As with any experimental platform, the proposed setup has certain limitations that should be acknowledged. There is limited availability in the literature of three-dimensional reconstructions of pathological arteriovenous fistulas (e.g., stenotic or aneurysmal geometries), which constrains the anatomical diversity that can currently be reproduced with our approach. Moreover, although the phantom’s optical and mechanical properties approximate those of vascular tissue, the scattering behavior could be reproduced more faithfully by adding particulate scatterers to the blood surrogate. Finally, the current model is a single-layer structure; future developments will focus on multilayer fabrication techniques to better mimic the layered composition of the vessel wall and improve both anatomical and functional fidelity.
Future work will also aim to enhance the optical and structural realism of the phantom. A key improvement will be the incorporation of titanium oxide and aluminum oxide powders with carefully selected particle sizes and controlled spatial distribution, which are expected to improve the phantom’s light-scattering properties and enable the more accurate testing of PPG devices. Additionally, extending the present setup to different types of vascular accesses—such as brachiocephalic or basilic fistulas, as well as pathological variants including bifurcations, accentuated curvatures, or different anastomotic angles—will increase the versatility of the platform for comparative analyses. The fabrication of vascular structures using dip-coating techniques will further enhance the physiological fidelity of the phantom, providing a more comprehensive and reproducible platform for device evaluation.

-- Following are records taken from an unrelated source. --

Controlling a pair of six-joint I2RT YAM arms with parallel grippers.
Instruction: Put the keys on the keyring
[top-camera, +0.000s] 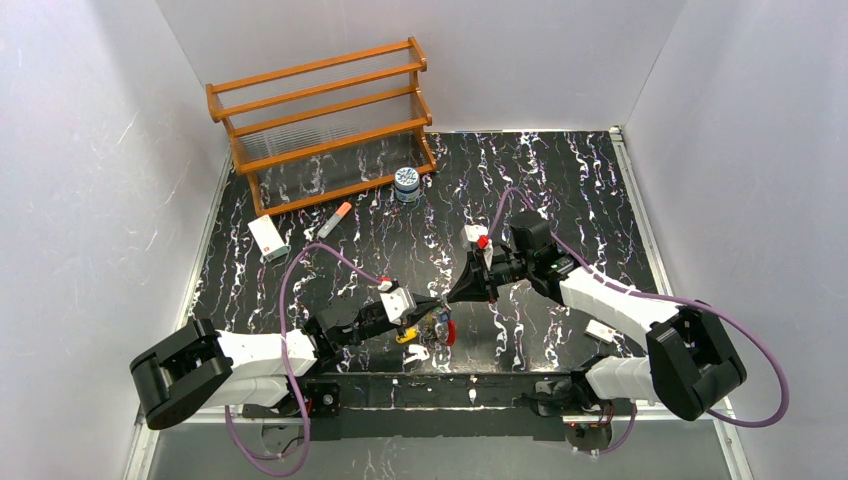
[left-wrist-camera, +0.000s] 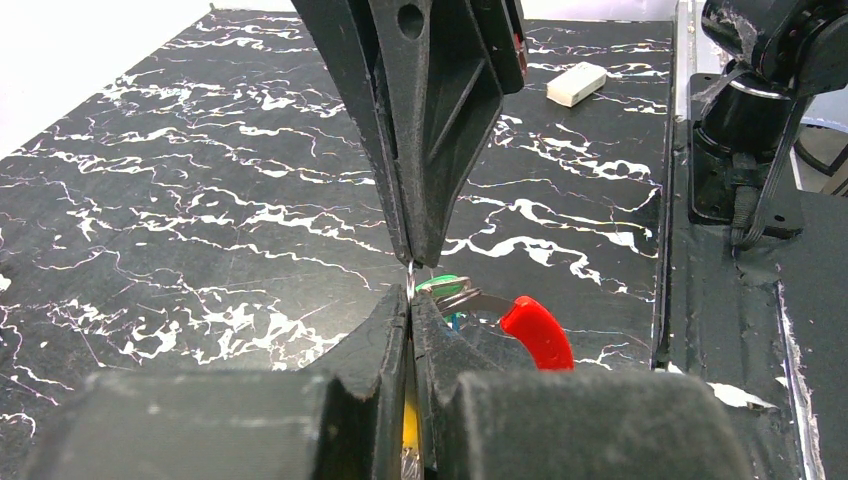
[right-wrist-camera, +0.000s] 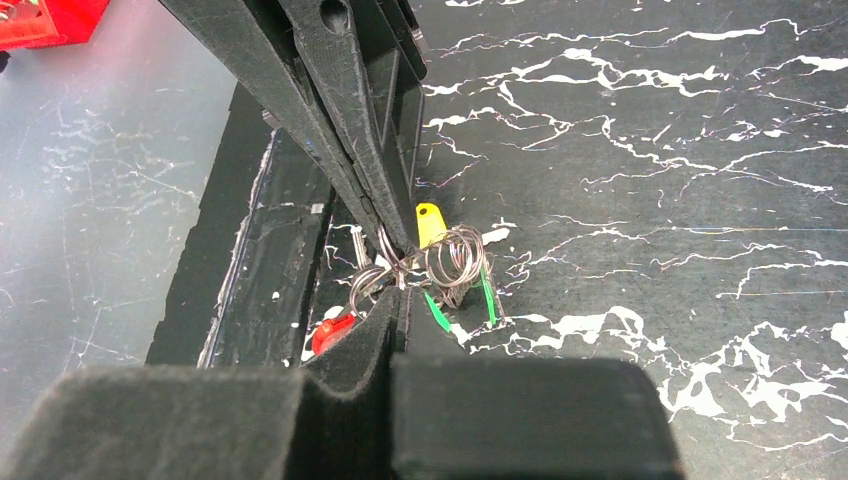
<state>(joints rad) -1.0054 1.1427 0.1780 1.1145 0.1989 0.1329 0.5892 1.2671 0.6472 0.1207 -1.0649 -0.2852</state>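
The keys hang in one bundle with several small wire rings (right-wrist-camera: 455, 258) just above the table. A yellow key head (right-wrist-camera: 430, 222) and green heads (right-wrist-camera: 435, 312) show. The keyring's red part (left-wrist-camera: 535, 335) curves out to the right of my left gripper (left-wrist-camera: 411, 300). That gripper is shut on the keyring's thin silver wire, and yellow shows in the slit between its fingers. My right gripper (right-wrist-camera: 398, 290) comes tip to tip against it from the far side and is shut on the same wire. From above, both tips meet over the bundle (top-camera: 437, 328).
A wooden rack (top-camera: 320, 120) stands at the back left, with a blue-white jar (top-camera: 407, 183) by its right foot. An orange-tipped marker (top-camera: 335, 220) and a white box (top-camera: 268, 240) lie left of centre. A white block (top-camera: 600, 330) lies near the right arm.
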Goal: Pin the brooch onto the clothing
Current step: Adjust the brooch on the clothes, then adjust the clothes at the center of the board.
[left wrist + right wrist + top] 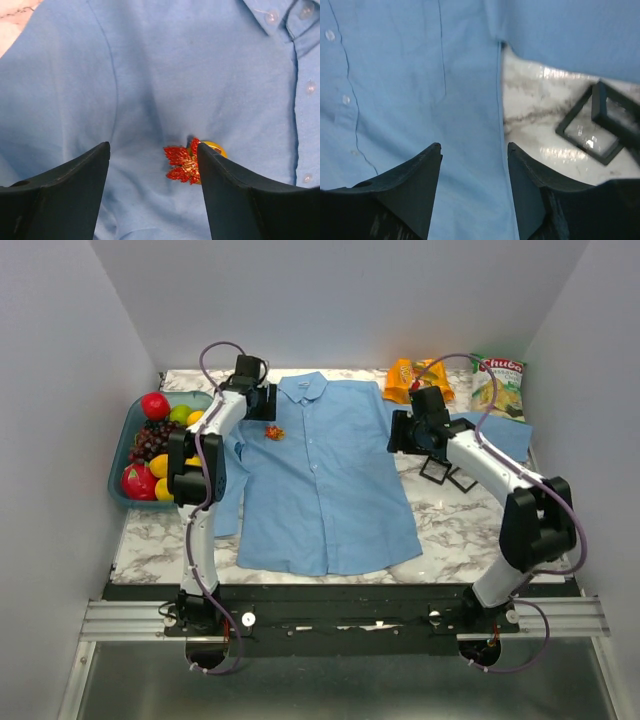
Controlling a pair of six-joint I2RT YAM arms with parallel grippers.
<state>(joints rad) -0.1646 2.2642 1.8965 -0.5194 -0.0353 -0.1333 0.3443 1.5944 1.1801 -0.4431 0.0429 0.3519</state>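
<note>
Left end effector (153, 146) by brooch (181, 163), Chuba bag (497, 383)

Shirt (325, 480): light blue, long-sleeved, spread flat on marble bench (450, 525), front up, buttoned, collar at far end.
Brooch (273, 432): tiny orange-red leaf shape, yellow-gold bit behind; sits on shirt chest, left of button row, below collar.

Orange-red brooch (182, 163), light blue shirt (320, 475)
</note>
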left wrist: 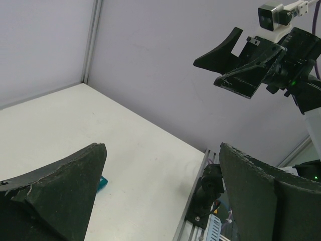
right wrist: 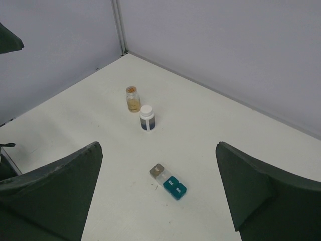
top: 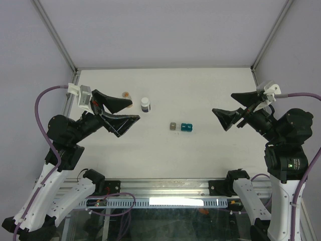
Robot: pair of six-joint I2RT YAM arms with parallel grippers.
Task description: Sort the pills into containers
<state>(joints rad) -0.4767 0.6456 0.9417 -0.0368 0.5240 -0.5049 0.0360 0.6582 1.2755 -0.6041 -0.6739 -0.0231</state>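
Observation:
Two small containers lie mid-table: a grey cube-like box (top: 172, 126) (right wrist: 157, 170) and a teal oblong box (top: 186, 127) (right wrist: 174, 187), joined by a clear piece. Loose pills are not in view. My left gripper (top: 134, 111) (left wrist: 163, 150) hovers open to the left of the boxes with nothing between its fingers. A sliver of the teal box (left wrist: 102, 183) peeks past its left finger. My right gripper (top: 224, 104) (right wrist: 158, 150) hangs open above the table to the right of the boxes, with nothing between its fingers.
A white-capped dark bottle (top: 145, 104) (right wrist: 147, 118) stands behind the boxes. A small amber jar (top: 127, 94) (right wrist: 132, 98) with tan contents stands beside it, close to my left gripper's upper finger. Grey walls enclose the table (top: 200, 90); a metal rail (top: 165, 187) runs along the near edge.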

Beyond technical development, this system offers several promising applications. It could facilitate the fabrication of realistic physical models from a comprehensive 3D image database of pathological fistulas derived from clinical CT scans, providing a highly specific and standardized platform for device testing. The platform can also serve educational purposes as follows: by reproducing realistic AVF hemodynamics, it allows medical students and clinicians to practice the signal acquisition, interpretation, and recognition of pathological changes in a safe and controlled environment. Moreover, the approach can be extended to study aneurysms and vascular degenerations in other regions of the human body and to generate large numbers of low-cost replicas to train AI algorithms under various degenerative conditions.